What to produce —
Collect every line below that contains the word "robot".

(Collection entries)
· · · · · · ·

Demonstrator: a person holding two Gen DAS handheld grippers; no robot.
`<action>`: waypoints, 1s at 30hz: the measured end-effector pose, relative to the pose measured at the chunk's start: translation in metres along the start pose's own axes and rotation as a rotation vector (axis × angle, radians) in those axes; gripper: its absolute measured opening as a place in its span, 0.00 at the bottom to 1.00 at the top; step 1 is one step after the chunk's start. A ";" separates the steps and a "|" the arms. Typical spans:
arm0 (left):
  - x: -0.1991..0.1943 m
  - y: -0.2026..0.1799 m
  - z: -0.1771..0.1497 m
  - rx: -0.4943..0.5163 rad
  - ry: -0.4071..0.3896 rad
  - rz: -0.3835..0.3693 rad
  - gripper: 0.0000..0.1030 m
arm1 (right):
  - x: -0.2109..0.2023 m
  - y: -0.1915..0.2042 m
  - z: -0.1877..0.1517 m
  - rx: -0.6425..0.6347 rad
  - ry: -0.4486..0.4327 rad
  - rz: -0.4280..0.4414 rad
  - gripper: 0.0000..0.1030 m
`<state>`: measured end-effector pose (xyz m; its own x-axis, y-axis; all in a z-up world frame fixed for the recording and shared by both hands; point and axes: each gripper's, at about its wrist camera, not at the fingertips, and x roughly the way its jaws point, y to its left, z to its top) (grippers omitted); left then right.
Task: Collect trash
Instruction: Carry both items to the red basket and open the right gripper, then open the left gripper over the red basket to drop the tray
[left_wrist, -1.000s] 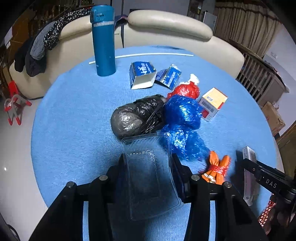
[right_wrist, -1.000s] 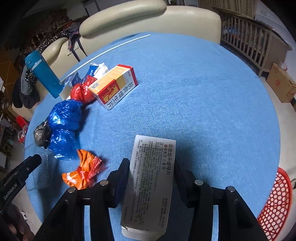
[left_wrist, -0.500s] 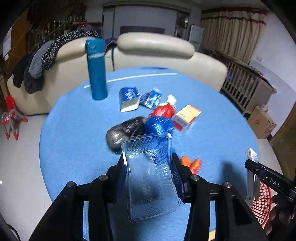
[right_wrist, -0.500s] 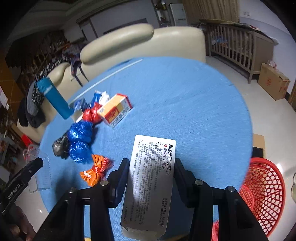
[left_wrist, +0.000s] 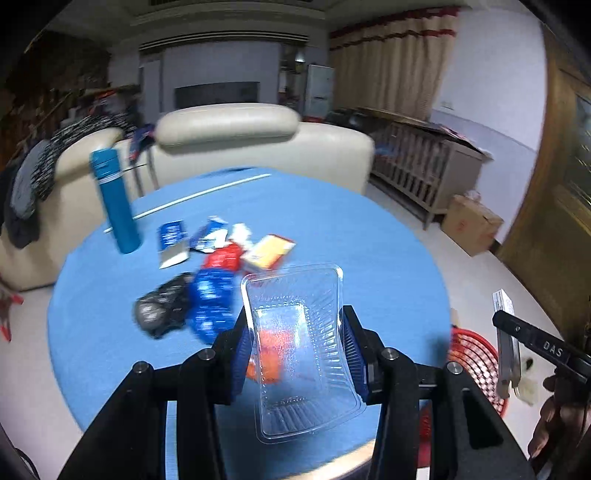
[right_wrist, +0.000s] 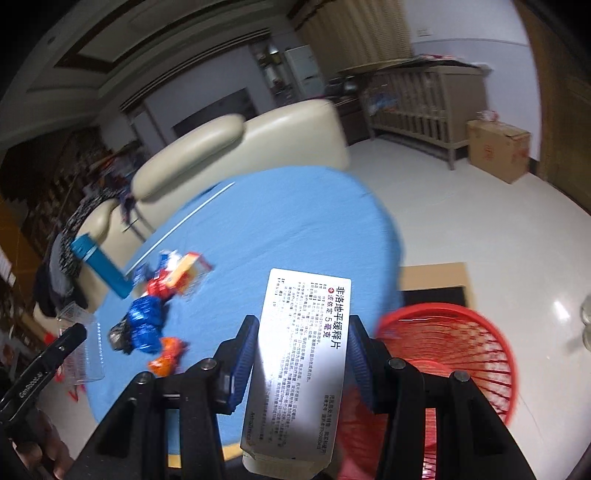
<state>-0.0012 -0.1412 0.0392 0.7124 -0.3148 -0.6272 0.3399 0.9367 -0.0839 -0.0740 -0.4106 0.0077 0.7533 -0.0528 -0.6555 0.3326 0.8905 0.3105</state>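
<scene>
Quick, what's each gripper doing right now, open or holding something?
Left gripper: closed on the clear plastic tray.
Right gripper: closed on the white medicine box.

Two blue bags (left_wrist: 211, 302), one black bag (left_wrist: 162, 310), one red basket (right_wrist: 447, 354), one bottle (left_wrist: 114, 206)

I see a cream sofa (left_wrist: 258, 147) just behind the round blue tabletop (left_wrist: 351, 229), and I take the sofa as my marker. Dark clothes (left_wrist: 33, 184) hang over its left end. To its right a wooden crib (left_wrist: 424, 173) stands by the pale wall, with beige curtains (left_wrist: 391, 62) above and a cardboard box (left_wrist: 472, 225) beyond the crib. The floor (right_wrist: 498, 229) right of the sofa is glossy white, catching ceiling light.
</scene>
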 end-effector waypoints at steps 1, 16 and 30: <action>0.002 -0.011 -0.001 0.020 0.006 -0.020 0.46 | -0.003 -0.012 -0.001 0.014 -0.005 -0.020 0.49; 0.049 -0.174 -0.029 0.288 0.161 -0.291 0.46 | 0.036 -0.139 -0.046 0.186 0.139 -0.166 0.50; 0.093 -0.248 -0.055 0.408 0.297 -0.344 0.63 | 0.030 -0.171 -0.049 0.256 0.114 -0.161 0.76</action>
<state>-0.0532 -0.3939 -0.0405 0.3378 -0.4777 -0.8110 0.7700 0.6358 -0.0538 -0.1362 -0.5426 -0.0990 0.6154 -0.1201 -0.7790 0.5853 0.7316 0.3495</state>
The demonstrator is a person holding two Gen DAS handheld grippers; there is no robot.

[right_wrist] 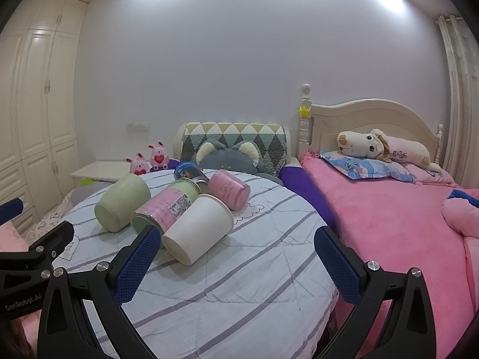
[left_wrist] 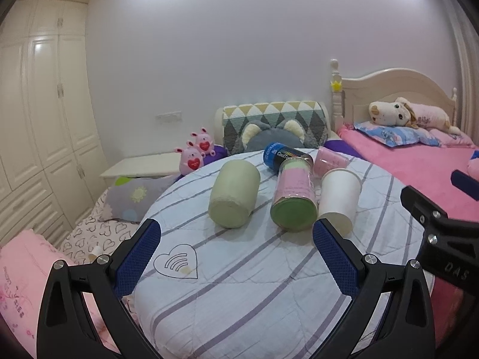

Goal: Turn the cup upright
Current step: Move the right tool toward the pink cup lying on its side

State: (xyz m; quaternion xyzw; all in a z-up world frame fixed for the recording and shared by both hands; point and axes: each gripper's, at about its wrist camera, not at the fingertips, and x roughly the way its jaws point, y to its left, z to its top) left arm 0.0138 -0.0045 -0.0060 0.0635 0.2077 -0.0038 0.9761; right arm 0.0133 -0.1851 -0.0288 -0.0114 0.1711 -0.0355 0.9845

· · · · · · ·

Output —
Demonstrator: a person holding two Gen DAS handheld grippers; no robot.
The demonstrator is a person holding two Gen DAS handheld grippers; there is no robot.

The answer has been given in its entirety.